- _Aim of the exercise_: Would you reproduce exactly the lines below from the one holding "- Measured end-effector" through the one holding "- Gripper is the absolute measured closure", inclusive, and no others?

Data for the task Start Marker

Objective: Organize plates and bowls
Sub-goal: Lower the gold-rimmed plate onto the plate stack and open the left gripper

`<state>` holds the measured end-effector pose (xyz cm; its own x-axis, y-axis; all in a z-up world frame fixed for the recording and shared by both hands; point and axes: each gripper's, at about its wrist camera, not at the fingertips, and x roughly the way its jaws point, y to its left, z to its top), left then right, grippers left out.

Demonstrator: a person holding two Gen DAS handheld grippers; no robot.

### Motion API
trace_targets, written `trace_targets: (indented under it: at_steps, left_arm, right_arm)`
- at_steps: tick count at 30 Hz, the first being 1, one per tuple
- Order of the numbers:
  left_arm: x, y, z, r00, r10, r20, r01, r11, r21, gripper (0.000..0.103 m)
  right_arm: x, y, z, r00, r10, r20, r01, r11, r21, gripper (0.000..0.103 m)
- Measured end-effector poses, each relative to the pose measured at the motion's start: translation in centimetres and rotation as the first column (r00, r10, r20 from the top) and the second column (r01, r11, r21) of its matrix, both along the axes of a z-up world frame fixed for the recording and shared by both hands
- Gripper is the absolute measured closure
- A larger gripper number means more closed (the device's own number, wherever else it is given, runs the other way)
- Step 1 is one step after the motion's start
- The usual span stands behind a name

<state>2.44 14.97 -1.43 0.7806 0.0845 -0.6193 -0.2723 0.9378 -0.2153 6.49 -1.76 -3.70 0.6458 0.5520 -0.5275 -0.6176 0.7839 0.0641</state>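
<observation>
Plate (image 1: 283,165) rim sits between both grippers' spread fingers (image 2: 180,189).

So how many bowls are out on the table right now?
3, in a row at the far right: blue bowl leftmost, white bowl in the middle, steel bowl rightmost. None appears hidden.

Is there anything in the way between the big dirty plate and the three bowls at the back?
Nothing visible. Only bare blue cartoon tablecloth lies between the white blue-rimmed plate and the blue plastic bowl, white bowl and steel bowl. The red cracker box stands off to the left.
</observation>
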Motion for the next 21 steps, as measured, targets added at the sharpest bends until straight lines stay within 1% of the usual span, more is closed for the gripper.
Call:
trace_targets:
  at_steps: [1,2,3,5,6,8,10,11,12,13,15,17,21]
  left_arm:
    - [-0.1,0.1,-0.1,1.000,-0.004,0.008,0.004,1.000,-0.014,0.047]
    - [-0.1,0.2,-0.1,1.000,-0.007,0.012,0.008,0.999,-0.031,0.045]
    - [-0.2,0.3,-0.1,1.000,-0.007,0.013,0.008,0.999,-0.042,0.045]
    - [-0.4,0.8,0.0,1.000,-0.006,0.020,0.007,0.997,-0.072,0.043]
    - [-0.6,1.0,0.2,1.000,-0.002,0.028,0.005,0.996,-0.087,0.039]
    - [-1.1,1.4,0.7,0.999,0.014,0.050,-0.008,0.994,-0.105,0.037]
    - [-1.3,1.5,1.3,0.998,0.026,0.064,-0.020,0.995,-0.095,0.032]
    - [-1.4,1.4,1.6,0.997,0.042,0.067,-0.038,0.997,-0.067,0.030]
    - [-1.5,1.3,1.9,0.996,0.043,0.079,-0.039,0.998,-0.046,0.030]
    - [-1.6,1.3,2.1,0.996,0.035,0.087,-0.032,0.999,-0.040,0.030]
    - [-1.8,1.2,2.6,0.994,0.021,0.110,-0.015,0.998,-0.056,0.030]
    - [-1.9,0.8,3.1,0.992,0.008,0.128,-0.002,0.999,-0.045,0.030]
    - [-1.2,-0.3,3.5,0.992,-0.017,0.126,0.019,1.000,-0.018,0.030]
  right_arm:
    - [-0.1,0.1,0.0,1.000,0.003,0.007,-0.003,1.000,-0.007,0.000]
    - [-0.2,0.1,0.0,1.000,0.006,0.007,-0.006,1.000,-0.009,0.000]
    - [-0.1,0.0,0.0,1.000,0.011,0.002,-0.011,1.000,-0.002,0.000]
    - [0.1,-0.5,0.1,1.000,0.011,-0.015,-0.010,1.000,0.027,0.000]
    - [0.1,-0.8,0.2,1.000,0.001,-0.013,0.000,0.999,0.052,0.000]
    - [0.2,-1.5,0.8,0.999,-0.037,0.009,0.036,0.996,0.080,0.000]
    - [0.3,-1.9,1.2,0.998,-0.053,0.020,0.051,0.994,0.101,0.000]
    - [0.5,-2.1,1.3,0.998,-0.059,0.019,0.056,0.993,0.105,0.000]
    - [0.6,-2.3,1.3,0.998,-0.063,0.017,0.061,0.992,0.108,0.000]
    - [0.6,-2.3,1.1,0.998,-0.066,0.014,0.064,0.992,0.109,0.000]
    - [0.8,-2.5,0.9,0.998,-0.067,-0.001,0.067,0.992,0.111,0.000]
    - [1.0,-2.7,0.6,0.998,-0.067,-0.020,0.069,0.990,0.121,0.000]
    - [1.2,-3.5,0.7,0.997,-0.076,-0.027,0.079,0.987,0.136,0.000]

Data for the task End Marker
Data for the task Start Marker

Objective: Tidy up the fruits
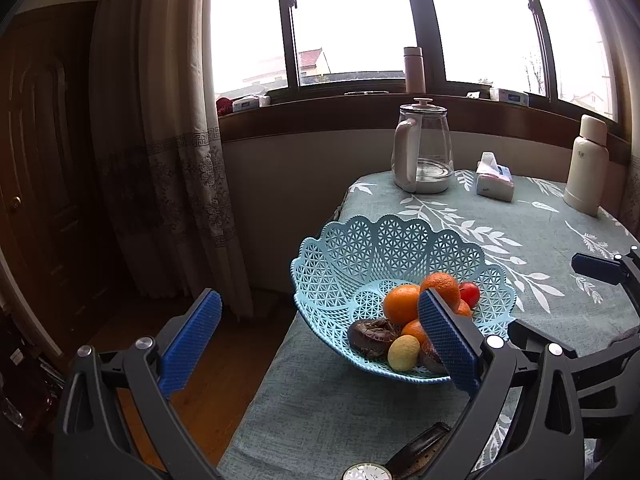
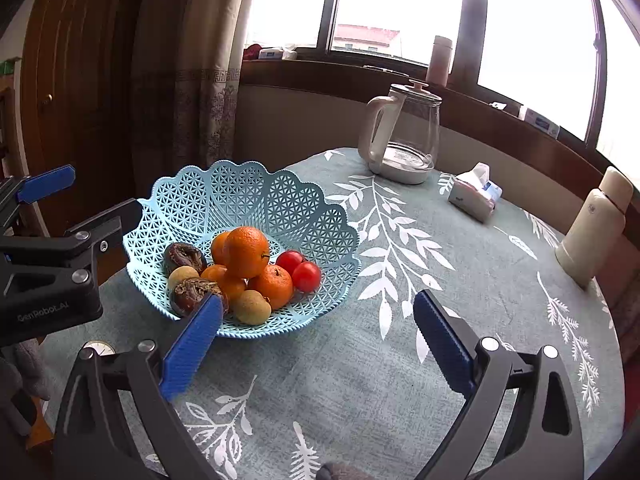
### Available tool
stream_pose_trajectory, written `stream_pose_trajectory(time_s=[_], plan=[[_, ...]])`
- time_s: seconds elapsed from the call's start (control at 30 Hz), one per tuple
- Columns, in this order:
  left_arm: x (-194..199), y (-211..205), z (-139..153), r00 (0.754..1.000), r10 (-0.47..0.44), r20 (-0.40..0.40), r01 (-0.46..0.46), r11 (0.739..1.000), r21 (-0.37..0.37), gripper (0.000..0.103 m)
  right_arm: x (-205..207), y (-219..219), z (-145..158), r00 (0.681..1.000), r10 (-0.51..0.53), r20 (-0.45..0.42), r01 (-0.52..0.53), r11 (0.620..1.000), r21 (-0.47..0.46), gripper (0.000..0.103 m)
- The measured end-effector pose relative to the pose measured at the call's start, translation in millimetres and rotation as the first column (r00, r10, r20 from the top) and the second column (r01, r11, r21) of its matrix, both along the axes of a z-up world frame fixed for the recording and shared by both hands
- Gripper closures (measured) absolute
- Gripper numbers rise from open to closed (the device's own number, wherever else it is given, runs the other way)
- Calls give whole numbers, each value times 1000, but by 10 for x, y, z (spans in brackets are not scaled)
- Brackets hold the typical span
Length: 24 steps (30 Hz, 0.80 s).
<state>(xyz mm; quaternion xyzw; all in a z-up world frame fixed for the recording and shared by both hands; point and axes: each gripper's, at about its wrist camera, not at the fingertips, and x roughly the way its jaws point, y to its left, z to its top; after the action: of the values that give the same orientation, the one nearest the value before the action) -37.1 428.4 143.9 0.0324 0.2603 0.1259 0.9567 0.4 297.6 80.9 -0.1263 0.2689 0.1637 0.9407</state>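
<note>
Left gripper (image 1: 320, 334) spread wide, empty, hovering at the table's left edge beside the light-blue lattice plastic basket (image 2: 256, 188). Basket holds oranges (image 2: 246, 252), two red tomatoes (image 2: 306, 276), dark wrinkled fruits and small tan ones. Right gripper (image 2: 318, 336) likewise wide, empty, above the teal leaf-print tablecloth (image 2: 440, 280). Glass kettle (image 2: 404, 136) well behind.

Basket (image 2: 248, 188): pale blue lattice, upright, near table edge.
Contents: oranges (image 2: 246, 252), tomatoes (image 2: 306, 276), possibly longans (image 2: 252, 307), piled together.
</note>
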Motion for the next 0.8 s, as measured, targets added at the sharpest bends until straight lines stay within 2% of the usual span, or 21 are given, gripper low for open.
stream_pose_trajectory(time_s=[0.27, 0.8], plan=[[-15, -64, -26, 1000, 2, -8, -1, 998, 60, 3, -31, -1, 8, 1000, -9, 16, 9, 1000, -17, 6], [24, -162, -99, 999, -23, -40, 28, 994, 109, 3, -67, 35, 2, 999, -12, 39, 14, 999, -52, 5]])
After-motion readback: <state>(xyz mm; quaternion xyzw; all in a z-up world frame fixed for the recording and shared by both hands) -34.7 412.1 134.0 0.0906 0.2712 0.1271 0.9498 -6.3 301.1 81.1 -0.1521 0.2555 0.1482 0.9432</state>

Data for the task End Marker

- _Output_:
- Measured end-effector poses, each relative to the pose measured at the motion's start: translation in centimetres and rotation as the first column (r00, r10, r20 from the top) and the second column (r01, r11, r21) of its matrix, both along the axes of a z-up world frame fixed for the recording and shared by both hands
- Gripper is the absolute measured closure

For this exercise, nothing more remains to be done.